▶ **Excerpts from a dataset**
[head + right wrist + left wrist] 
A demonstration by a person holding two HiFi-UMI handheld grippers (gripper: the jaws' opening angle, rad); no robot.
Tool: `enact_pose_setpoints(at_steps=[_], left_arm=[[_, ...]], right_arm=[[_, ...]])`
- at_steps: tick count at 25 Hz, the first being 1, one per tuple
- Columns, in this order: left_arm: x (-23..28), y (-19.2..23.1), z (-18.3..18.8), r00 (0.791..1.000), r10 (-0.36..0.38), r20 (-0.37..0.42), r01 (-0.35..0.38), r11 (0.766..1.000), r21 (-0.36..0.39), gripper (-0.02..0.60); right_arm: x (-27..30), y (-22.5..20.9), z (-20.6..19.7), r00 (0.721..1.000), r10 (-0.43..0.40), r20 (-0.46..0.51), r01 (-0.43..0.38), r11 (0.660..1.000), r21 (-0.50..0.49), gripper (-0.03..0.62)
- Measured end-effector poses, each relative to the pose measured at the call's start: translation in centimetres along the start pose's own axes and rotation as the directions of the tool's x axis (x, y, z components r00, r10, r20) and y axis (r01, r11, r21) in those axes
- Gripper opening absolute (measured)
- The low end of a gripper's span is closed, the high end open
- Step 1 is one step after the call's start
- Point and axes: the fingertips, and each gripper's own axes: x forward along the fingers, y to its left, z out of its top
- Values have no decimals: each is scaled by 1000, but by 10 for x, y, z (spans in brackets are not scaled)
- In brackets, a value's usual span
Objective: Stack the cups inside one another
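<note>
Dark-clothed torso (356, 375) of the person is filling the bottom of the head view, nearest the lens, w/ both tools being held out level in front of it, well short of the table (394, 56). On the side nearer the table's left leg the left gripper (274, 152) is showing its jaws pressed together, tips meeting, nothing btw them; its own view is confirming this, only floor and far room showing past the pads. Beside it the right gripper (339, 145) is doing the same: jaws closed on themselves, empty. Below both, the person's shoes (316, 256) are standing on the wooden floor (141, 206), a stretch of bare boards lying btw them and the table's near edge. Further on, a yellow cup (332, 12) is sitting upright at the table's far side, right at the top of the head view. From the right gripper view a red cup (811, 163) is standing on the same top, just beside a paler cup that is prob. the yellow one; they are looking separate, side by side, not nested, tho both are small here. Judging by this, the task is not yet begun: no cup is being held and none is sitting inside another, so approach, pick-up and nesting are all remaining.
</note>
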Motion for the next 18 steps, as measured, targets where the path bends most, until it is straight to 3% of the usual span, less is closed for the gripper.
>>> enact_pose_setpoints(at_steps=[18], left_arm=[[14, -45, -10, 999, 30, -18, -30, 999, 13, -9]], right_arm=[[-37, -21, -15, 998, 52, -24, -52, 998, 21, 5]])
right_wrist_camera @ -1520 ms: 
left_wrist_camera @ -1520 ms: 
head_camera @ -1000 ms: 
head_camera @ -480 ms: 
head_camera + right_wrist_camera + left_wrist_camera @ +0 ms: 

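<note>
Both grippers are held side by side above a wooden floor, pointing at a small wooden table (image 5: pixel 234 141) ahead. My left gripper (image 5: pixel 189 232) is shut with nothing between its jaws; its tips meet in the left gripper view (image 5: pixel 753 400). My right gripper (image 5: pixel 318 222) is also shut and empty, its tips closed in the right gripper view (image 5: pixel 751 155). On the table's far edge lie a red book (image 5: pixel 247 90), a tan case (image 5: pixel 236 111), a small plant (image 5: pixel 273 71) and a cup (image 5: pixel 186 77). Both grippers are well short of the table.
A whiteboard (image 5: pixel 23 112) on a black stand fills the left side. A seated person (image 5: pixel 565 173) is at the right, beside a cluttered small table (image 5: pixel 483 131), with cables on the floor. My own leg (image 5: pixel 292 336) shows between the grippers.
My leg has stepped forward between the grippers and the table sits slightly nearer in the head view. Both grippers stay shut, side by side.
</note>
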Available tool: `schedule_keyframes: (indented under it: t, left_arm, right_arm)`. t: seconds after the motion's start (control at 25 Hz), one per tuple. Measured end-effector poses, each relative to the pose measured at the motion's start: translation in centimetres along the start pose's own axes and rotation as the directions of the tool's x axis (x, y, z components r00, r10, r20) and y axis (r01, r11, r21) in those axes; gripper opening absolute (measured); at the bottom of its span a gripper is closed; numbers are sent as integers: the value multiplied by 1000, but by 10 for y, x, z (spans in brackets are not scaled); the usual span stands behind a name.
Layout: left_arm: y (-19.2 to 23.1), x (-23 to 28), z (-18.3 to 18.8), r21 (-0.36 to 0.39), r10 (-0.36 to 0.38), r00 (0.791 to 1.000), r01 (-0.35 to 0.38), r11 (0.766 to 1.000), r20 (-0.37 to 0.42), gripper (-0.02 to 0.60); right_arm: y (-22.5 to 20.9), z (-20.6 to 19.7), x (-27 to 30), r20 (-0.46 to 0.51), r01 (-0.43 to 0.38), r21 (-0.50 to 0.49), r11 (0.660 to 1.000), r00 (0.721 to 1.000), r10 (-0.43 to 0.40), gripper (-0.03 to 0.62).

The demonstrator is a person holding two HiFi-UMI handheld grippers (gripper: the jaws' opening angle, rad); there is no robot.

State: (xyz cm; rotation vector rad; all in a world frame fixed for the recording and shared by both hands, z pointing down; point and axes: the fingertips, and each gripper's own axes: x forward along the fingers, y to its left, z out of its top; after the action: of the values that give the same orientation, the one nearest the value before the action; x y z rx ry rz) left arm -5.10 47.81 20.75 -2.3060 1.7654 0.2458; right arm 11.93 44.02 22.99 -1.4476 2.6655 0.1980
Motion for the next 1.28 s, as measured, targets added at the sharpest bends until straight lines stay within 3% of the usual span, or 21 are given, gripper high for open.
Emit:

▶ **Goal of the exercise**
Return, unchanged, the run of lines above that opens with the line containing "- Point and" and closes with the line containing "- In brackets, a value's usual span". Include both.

▶ **Task solution**
- Point and axes: the fingertips, and each gripper's own axes: x forward along the fingers, y to its left, z out of its top
- Values have no decimals: each is scaled by 1000, but by 10 for x, y, z (spans in brackets are not scaled)
- In brackets, a value's usual span

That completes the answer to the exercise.